> **Exercise**: Copy exactly every line below, from the first through the one that contains "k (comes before", and skip all pictures.

> **Dataset content**:

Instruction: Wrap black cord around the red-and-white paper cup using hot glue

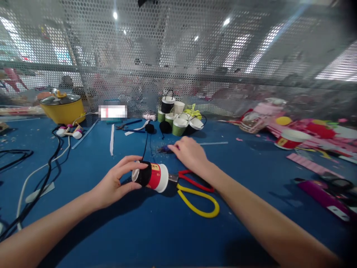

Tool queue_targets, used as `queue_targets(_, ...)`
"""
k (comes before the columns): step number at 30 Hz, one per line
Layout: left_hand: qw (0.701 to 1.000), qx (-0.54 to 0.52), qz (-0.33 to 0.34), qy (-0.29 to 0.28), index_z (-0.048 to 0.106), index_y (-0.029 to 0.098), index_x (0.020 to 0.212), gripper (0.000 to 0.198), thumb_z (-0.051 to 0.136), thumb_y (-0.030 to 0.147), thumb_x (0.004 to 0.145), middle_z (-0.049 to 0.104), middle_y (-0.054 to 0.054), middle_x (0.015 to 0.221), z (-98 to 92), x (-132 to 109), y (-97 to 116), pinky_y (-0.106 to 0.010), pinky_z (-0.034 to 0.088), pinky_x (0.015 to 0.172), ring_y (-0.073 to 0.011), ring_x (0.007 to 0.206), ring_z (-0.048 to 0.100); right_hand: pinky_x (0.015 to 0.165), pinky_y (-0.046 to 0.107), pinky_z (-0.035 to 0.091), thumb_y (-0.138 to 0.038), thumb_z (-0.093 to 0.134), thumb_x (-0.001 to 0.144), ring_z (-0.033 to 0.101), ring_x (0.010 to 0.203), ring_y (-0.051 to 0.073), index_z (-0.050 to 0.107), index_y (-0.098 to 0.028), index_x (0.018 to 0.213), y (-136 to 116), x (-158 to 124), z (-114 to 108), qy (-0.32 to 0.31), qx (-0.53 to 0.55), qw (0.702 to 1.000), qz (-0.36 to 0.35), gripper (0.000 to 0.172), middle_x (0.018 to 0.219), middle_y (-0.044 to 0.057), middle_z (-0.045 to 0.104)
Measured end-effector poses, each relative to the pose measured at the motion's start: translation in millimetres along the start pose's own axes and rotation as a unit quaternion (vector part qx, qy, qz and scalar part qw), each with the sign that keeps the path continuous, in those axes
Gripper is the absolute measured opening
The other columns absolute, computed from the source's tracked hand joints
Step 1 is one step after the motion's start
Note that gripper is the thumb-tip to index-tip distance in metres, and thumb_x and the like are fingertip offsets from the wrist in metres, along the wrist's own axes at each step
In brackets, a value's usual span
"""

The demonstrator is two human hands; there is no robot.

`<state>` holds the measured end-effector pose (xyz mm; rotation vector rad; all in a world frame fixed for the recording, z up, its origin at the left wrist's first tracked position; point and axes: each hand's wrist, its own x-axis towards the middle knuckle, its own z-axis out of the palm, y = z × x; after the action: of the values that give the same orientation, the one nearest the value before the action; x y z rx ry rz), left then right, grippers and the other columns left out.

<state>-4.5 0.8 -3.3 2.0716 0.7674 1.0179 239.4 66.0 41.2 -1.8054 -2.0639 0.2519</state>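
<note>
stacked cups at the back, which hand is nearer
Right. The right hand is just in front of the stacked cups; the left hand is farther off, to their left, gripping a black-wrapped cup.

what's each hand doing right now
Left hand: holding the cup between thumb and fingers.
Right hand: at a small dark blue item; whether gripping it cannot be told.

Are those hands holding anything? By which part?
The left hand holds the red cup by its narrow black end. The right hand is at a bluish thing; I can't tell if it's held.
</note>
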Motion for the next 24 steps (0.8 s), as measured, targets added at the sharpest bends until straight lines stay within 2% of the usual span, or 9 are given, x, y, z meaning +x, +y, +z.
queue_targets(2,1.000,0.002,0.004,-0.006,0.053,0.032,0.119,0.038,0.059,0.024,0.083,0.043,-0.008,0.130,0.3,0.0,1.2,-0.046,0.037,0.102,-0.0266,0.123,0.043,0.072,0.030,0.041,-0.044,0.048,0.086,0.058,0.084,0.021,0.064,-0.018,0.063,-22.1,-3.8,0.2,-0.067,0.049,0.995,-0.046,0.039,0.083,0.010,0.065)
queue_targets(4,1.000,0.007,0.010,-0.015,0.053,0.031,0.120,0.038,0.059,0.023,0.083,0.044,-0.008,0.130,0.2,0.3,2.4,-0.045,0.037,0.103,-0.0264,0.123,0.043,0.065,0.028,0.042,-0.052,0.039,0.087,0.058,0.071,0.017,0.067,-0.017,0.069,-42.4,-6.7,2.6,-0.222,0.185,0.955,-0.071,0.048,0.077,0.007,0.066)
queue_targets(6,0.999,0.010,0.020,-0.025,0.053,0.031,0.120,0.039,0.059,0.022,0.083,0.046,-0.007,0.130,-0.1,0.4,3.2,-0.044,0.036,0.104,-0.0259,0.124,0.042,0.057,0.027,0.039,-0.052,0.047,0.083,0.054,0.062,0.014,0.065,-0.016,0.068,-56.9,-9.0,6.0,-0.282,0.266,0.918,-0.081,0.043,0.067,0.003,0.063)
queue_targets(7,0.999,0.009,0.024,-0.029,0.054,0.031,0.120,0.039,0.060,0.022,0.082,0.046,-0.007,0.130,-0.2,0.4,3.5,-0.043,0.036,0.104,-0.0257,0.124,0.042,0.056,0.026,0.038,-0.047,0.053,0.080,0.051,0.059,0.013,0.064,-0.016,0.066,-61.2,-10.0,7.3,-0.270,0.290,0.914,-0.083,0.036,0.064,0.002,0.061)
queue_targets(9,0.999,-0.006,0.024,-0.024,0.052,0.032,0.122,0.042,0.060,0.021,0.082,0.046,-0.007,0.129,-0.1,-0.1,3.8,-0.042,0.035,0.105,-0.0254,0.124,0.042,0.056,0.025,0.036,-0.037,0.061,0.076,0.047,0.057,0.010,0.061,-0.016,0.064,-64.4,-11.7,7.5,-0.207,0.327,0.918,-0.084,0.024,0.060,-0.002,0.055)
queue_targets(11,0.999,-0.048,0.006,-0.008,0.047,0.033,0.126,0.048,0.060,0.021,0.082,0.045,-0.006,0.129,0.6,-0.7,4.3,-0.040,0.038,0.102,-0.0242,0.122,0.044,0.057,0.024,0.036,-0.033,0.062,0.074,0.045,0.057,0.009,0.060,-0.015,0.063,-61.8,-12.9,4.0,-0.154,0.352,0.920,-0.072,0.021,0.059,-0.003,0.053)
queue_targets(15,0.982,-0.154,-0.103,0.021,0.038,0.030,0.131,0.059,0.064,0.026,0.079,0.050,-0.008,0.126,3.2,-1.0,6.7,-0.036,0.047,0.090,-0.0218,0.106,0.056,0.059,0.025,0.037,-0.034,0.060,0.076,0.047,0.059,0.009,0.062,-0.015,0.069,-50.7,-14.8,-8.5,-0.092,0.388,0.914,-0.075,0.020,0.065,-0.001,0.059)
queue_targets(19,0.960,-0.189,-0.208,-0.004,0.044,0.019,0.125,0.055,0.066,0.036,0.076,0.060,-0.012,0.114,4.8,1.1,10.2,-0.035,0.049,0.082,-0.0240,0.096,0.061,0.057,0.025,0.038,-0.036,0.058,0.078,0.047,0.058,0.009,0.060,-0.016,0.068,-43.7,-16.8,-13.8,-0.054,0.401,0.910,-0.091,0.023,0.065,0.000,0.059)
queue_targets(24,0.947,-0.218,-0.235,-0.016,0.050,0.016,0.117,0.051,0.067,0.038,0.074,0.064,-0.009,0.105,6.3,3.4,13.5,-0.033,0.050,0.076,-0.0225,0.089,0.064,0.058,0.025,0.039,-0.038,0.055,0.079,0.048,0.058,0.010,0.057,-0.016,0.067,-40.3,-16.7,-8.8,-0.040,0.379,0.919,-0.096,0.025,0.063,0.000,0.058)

> **Exercise result**:
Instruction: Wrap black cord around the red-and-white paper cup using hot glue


Tool queue_targets, used as `queue_targets(_, ...)`
"""
k (comes before the columns): step number at 30 Hz, one per line

What was asked for in the exercise is now done.